▸ **Requirement**:
Which of the lines below contain the string "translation"? Copy each one.

▸ **Input material**:
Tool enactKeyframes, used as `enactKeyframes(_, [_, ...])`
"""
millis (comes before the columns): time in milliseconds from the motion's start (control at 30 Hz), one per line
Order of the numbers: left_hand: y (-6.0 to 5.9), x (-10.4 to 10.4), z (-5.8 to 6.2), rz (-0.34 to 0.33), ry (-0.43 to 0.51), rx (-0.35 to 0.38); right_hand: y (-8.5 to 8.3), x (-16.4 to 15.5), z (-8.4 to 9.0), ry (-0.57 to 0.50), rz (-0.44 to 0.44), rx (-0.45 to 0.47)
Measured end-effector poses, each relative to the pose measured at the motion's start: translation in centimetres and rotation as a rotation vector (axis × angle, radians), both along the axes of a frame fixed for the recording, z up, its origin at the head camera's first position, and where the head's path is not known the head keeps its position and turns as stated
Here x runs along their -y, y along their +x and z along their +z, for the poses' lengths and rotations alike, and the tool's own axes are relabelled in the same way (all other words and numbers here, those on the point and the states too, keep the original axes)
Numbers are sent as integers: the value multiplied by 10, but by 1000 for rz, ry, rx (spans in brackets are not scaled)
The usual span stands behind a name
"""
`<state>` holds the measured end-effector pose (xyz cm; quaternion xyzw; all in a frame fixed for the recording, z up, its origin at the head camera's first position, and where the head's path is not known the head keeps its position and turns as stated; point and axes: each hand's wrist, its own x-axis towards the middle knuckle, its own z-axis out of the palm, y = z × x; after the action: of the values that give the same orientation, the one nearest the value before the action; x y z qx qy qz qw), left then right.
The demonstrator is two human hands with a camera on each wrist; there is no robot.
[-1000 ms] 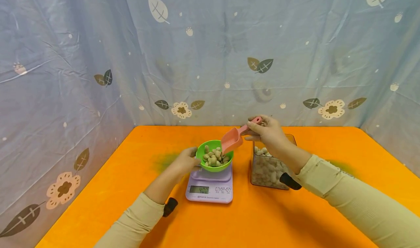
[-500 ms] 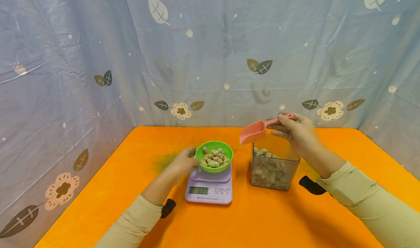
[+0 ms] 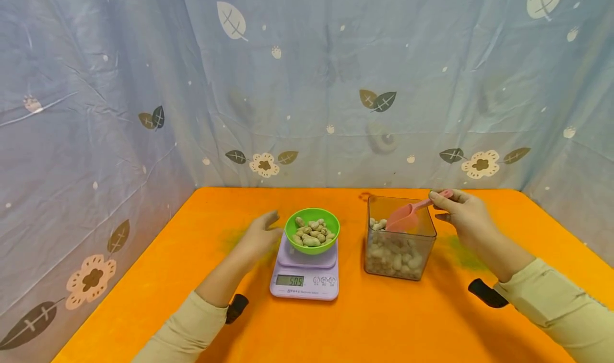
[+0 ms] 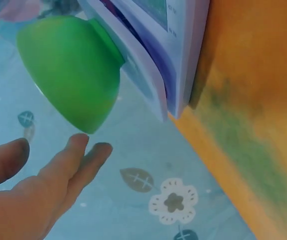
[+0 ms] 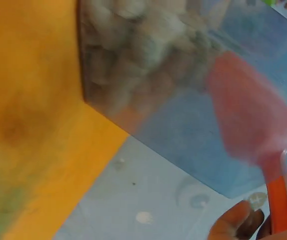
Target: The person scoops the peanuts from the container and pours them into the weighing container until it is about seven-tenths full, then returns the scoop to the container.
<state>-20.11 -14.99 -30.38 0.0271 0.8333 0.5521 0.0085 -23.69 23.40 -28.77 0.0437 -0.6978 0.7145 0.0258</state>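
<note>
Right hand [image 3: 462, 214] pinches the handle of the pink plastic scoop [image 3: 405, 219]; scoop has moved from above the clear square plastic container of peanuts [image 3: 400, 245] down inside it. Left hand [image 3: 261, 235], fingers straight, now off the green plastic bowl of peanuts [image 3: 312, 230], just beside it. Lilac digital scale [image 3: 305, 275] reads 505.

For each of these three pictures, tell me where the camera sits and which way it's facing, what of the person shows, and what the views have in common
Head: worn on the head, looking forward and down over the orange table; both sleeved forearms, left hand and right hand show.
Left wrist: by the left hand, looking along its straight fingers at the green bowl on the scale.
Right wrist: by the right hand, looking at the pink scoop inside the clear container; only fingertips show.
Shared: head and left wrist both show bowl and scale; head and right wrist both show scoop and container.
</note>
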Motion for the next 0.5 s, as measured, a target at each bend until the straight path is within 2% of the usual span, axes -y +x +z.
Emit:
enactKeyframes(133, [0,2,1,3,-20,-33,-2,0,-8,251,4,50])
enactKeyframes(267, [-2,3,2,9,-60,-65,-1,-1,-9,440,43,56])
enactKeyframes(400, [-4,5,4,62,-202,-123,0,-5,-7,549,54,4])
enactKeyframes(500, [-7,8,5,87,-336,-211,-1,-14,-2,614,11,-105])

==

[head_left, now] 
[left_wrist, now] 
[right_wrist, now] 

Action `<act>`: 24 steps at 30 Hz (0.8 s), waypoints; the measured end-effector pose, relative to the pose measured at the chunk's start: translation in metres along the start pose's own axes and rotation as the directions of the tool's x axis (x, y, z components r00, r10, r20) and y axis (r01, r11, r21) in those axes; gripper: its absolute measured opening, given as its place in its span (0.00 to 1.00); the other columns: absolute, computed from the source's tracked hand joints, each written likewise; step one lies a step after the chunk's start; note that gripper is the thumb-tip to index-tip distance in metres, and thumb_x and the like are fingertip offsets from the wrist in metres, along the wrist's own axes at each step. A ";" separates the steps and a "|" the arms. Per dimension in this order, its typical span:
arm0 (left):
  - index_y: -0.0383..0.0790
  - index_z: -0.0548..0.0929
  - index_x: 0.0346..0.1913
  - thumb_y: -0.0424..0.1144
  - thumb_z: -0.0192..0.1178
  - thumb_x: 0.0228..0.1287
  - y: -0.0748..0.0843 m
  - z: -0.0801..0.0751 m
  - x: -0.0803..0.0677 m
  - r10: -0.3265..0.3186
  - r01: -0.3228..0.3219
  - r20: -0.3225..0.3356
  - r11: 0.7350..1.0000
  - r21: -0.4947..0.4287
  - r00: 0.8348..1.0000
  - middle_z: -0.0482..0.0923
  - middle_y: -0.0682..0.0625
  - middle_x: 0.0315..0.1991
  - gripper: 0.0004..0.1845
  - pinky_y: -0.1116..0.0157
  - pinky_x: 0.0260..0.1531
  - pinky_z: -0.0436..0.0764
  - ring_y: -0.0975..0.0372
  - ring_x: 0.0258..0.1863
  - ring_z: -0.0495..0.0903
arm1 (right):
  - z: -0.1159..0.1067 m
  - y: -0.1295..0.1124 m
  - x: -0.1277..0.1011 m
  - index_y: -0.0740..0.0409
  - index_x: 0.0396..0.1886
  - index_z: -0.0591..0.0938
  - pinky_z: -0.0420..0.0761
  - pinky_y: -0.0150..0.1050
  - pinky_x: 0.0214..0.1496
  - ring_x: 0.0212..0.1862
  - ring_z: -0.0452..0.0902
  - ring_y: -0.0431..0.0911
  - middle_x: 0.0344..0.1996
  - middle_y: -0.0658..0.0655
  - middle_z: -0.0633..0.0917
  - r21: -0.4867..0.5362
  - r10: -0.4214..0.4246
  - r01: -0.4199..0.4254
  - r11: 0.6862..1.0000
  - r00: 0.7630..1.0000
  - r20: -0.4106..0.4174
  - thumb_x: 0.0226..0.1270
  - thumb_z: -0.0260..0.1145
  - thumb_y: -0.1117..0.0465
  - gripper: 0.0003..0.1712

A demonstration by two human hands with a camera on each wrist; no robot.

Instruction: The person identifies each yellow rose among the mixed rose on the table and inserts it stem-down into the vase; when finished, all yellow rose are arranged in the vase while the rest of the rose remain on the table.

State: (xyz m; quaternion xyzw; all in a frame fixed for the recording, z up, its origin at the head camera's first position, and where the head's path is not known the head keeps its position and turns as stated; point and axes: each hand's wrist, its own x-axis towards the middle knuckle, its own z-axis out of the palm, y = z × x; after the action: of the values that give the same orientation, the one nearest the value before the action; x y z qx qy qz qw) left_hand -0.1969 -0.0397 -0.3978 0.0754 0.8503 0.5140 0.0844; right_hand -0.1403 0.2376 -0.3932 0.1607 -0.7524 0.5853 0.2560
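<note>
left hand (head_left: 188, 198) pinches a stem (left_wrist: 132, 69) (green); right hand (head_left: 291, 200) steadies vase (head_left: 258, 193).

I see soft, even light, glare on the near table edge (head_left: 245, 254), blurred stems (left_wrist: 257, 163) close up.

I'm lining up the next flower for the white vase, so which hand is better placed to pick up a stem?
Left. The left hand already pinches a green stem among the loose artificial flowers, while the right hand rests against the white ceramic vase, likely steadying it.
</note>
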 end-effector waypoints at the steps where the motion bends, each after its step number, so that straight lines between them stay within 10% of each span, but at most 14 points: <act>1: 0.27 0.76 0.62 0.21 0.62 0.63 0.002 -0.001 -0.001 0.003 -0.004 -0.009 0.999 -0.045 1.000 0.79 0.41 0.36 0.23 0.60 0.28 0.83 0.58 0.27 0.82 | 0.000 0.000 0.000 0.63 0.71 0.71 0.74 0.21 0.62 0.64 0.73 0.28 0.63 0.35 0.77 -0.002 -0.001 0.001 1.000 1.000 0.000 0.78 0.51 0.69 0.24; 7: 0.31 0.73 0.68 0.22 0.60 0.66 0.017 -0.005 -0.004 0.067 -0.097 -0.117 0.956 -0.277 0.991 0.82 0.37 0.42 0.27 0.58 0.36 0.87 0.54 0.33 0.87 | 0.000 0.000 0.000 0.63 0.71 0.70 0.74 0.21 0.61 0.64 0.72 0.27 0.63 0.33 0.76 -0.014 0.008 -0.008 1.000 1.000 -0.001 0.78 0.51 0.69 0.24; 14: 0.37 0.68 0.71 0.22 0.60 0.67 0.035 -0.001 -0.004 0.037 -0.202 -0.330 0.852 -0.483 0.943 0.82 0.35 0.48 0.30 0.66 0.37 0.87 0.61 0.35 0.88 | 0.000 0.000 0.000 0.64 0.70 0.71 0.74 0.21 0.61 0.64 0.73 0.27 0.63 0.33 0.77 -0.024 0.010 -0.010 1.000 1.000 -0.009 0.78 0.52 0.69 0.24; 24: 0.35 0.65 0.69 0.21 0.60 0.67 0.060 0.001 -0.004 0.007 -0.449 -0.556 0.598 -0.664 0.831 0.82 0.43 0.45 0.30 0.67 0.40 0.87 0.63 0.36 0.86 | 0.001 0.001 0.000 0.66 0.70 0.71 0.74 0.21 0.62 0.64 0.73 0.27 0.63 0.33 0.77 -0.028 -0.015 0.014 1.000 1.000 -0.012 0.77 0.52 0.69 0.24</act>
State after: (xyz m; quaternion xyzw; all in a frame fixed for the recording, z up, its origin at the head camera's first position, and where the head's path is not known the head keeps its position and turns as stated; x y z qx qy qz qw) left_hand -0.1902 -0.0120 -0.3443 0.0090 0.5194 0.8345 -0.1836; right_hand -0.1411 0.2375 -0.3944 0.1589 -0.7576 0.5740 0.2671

▸ **Response to this task**:
Measured end-effector poses, each relative to the pose measured at the motion's start: translation in centimetres and rotation as a rotation vector (axis × angle, radians), both along the axes of a frame fixed for the recording, z up, its origin at the head camera's first position, and where the head's path is not known the head keeps its position and turns as stated
Action `<act>`: 24 steps at 30 Hz (0.8 s), waypoints; the measured end-effector pose, relative to the pose measured at the chunk's start: translation in metres along the start pose's own axes and rotation as the directions of the tool's x axis (x, y, z components r00, r10, r20) and y axis (r01, r11, r21) in those axes; gripper: its absolute measured opening, given as its place in its span (0.00 to 1.00); the other columns: absolute, computed from the source's tracked hand joints, each written likewise; step one lies a step after the chunk's start; note that gripper is the thumb-tip to index-tip distance in metres, and thumb_x and the like are fingertip offsets from the wrist in metres, along the wrist's own axes at each step. A ";" separates the steps and a "|" the arms. Per dimension in this order, its typical span:

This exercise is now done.